8 aralık 2010 / gaziantep
hakan ilhan kurt
-
Kalırdım
Sana geldim aksisedâ nârımla
Bir kez bilsen murâdımı alırdım
Nisyana dek düşe kalka zârımla
“Bu ne evham kal” deseydin kalırdım
Geldim hızla ırmak gibi akarak
Siyahlaşmış bulutları yakarak
Bir ihtimal gözlerime bakarak
Sırılsıklam “kal” deseydin kalırdım
Ruha ayan ruh yarımın kaderi
Koy omzumda çıkın ettim kederi:
“Yâr içinse sol elinin ederi
Birkaç tutam kal” deseydin kalırdım
Yol yordama kaba taşlar katışmış
Ayaklarım gökyüzüyle çatışmış
“Geldin gördün fırtınalar yatışmış
An muntazam kal” deseydin kalırdım
Sana geldim gecenin bir köründe
Gençliğimin en günahkâr yerinde
Ama öyle ama böyle birinde
“Hâsıl tamam kal” deseydin kalırdım
Dudağımda yedeminlik bir nefis
Zevkiselim süreğinde nev-meclis:
“Menekşe gül zambak sümbül ve nergis
Buram buram kal” deseydin kalırdım.
“Nefesimin gün gündelik faslında
Yer demirden gök bakırdan aslında
Ki doyumun haddi olmaz vaslında
Gel bu akşam kal” deseydin kalırdım
18 Şubat 2010 / Gaziantep
Hakan İlhan Kurt
-
Bu güzel şiirler Türk Kültürü bölümünde üstte durmalı ki , yeni nesil Türkçülerin maharetleri okunup bilinmeli. Şiirlerin devamını da eklerseniz çok sevinirim. Konuyu sabitliyorum.
KURTBALA Beğ , sizde Hakan İlhan Kurt Beğ'in önceden bir hikayesini yayınlamışsınız. O hikayede ki şiirler çok güzel.
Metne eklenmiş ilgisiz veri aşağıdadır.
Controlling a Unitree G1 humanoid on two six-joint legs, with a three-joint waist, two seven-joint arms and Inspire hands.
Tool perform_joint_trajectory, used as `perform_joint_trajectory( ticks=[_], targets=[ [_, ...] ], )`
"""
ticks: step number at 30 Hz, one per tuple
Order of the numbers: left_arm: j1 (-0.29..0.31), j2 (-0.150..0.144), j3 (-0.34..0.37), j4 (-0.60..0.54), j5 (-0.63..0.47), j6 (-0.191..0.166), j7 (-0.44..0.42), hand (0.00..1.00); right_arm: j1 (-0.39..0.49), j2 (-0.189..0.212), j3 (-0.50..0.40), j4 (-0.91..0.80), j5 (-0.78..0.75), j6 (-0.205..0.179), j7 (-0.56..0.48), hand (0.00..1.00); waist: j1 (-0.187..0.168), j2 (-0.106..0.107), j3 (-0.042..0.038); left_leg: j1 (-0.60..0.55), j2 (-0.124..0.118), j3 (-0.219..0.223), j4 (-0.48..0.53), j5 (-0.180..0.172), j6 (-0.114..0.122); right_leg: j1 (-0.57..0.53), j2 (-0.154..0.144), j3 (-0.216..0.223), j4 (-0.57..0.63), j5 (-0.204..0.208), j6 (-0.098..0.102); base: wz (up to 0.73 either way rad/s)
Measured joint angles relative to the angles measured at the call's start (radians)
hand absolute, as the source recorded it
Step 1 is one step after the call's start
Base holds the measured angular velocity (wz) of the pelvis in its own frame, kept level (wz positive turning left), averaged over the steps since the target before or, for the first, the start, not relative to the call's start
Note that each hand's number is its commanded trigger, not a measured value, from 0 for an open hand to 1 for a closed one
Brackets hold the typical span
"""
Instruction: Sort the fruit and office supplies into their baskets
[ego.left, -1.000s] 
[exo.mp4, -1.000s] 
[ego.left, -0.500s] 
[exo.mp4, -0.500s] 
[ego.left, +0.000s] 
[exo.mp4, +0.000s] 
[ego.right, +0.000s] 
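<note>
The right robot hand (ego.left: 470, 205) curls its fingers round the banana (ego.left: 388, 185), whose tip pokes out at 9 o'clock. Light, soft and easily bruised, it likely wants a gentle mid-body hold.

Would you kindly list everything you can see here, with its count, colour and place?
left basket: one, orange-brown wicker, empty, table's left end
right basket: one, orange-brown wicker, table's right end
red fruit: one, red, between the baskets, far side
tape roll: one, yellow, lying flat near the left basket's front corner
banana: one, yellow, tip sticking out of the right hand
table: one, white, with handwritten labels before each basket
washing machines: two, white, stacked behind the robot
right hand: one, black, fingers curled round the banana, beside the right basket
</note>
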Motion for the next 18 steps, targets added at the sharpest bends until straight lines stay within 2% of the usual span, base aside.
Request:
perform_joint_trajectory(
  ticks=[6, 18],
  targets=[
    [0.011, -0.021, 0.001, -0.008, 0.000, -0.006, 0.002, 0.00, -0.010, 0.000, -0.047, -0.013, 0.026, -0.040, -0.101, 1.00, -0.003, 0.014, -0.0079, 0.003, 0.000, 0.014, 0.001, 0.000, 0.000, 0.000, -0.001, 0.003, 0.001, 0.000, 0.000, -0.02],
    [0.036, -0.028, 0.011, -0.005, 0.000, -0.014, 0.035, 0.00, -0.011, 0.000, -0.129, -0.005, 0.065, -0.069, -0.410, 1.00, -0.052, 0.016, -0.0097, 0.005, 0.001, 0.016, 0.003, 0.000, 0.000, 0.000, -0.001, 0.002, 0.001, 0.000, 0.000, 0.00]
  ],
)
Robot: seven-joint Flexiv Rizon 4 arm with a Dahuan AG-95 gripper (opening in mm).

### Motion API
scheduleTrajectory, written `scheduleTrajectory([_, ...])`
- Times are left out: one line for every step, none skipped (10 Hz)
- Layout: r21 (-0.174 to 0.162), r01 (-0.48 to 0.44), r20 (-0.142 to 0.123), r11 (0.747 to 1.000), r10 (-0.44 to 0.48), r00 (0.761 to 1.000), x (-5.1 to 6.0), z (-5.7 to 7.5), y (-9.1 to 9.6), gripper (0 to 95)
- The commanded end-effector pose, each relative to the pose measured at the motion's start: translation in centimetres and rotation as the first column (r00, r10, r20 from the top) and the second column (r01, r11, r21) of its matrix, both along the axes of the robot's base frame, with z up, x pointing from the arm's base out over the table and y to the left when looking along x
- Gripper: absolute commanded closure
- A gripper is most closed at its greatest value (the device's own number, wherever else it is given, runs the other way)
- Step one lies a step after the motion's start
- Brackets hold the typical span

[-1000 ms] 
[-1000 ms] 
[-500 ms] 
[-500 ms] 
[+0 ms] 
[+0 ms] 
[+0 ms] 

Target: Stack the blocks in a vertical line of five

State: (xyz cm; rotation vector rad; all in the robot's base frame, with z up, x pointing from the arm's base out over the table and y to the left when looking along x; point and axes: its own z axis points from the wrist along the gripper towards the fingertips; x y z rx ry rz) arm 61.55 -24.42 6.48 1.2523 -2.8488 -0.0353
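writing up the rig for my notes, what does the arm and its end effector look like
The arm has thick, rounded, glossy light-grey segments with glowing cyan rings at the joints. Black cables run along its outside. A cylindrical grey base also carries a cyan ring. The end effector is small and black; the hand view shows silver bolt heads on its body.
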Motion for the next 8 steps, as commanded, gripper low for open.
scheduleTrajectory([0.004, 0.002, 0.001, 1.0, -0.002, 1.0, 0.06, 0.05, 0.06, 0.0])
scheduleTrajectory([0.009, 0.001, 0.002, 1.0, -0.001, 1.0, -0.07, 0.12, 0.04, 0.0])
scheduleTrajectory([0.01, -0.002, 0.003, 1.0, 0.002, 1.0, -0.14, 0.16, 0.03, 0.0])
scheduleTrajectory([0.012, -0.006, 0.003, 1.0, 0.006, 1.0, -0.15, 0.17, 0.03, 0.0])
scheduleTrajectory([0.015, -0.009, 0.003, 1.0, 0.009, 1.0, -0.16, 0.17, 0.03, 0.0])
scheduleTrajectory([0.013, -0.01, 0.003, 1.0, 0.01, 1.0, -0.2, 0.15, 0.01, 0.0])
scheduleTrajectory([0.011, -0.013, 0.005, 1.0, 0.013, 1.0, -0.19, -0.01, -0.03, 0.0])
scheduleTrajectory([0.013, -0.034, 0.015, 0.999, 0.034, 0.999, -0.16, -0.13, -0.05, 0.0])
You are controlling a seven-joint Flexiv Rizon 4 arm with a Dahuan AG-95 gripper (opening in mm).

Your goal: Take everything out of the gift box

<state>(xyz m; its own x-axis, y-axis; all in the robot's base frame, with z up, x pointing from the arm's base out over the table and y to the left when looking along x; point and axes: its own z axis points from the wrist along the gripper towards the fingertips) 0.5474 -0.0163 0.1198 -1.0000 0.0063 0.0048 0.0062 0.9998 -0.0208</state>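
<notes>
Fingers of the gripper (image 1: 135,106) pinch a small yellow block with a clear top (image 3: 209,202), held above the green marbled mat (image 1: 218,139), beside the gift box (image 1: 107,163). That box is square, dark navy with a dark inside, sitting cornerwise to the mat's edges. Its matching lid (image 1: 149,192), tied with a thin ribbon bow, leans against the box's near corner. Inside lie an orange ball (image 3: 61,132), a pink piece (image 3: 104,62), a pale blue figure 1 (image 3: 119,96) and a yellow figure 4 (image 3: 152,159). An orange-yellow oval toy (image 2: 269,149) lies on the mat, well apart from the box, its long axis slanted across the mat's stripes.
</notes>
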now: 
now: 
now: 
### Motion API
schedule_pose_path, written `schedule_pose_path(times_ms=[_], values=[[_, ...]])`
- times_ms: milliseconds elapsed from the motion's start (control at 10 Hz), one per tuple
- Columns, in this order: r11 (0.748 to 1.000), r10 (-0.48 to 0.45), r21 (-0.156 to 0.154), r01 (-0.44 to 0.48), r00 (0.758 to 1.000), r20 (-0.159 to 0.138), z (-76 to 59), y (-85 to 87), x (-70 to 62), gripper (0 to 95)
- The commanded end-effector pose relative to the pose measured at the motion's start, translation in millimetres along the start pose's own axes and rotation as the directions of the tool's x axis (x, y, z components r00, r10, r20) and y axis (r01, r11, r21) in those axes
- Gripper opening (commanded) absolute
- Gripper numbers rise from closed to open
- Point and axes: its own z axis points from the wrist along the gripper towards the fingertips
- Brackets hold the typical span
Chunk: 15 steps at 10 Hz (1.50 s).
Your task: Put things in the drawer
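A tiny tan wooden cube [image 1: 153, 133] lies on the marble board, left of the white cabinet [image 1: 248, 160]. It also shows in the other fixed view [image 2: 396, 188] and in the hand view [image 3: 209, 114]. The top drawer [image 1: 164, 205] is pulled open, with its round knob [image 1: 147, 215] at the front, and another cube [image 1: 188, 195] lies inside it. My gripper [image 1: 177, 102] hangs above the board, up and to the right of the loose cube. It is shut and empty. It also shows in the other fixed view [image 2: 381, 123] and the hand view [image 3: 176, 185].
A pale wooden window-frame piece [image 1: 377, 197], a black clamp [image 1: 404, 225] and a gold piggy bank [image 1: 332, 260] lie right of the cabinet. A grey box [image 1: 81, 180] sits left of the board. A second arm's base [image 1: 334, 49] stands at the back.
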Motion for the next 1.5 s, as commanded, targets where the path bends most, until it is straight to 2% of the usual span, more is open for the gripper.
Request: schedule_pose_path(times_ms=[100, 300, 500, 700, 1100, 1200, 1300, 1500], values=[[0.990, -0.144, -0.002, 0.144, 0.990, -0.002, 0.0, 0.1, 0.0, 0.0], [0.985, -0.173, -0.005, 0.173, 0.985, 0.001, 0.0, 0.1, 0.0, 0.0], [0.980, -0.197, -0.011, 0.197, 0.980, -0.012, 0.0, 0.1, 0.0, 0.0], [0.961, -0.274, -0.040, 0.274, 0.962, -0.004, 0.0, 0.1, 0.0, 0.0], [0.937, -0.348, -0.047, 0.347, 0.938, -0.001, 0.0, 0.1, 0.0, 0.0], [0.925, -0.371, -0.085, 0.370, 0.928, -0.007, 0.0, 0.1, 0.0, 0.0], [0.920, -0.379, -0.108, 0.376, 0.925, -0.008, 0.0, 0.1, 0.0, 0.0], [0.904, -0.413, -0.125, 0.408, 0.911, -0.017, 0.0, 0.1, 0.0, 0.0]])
Bu başlık altında tekrar yayınlayın isterseniz..
-
Hakan İlhan KURT kardeşimizin kendisini tanımasak da, öteden beri, Uluğ Bilge Atsız Beğ ve N. Y. Gençosmanoğlu tadında yazdığı şiirlerini severek ve beğenerek okuyor ve hatta ezberliyoruz.
Hakan İlhan KURT kardeşimizin kalemine ve yüreğine sağlık!
KURTBALA adlı kullanıcı, Hakan İlhan KURT kardeşimizin kendisiyse eğer, kendisini Otağımızda görmekten büyük bir mutluluk ve onur duyduğumuzu belirtmek isterim.
TTK.
-
'Ağasar', 'Atsız Gök-Börü' ve 'Üçoklu Börü Kam' karındaşlarımı selâmlarım; kocamışlarımızın yakarıları üzerinize olsun...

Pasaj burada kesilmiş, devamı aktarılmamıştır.